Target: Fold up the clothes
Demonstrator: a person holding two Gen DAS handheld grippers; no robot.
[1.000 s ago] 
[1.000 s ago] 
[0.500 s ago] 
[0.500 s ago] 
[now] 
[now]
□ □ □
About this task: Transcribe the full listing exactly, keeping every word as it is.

Written response:
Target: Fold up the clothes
Demonstrator: a person holding two Gen DAS handheld grippers; no robot.
[1.000 s ago] 
[1.000 s ago] 
[0.500 s ago] 
[0.500 s ago] 
[now] 
[now]

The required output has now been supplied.